The Coca-Cola anchor bottler in 28 mostly European countries and Nigeria said that the overall volume increase is a testament to the strength of its execution across its markets.
Net sales in the third quarter hit €1.8bn and €5.04bn in the nine months to the end of September, a 5.4% increase from the previous year.
The company said that it saw a 2.2% volume increase in established markets in the third quarter, helped by a good tourist season and exceptionally warm summer weather in Southern Europe, while a 9.1% sales growth in developing markets was buoyed by a strong volume, positive price and category mix and a strengthening of currencies in Poland, the Czech Republic and Hungary. In emerging markets, sales rose 5.6%, helped by a 3.5% volume increases in Eastern, Central Europe and Russia, which offset decline in Nigeria.

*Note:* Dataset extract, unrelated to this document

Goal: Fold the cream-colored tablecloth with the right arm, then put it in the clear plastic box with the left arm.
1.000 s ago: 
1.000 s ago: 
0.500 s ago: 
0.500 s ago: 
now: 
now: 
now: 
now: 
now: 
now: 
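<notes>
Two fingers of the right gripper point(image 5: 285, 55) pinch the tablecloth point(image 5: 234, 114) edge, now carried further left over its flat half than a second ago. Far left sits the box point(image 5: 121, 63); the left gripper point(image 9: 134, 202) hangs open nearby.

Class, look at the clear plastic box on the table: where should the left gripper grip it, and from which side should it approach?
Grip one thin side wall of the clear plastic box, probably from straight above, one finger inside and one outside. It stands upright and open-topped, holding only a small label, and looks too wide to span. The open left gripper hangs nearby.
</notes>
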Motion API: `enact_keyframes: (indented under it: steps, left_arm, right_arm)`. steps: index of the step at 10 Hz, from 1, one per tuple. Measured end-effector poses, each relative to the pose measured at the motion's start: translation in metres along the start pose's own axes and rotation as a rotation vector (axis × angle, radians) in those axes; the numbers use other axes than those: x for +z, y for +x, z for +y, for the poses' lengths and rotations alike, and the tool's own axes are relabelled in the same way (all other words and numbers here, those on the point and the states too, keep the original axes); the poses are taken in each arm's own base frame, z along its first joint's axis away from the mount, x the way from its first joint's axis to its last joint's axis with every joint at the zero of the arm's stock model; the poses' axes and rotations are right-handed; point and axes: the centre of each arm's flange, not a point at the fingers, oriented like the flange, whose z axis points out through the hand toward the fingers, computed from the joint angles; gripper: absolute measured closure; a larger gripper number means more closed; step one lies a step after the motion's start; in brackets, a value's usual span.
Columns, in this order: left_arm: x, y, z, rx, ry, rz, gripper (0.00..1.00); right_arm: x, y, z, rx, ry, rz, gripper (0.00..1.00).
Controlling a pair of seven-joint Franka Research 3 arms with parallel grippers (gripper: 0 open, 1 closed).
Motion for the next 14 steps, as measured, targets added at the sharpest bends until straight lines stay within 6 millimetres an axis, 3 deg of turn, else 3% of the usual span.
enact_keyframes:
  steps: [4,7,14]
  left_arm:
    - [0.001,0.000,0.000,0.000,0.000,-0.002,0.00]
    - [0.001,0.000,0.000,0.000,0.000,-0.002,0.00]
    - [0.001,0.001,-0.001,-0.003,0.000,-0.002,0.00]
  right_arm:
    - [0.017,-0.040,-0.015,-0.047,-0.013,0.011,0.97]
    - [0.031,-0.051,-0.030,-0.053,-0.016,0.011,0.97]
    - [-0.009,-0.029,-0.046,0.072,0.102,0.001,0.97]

The soft drinks giant noted that volumes declined by the mid-single digits in Nigeria due to price increases it took in excess of 30% in the last 12 months. The company said that PET packages of 35cl and 60cl have helped to preserve further volume decline.
Commenting on the results, the Acting CEO and Group CFO of Coca-Cola HBC, Michalis Imellos said: “We are very pleased with the strong revenue delivery in the quarter, well balanced between broad-based volume growth and substantial price/mix improvement. We go into the final quarter encouraged by our progress and confident in delivering on our expectations for the full year.”
The CEO of Coca-Cola HBC Dimitris Lois passed away early in October after a brief illness. In a released statement, the company said that its Board of Directors has a succession plan for the CEO position and there is a thorough process underway. Further announcements will be made in due course.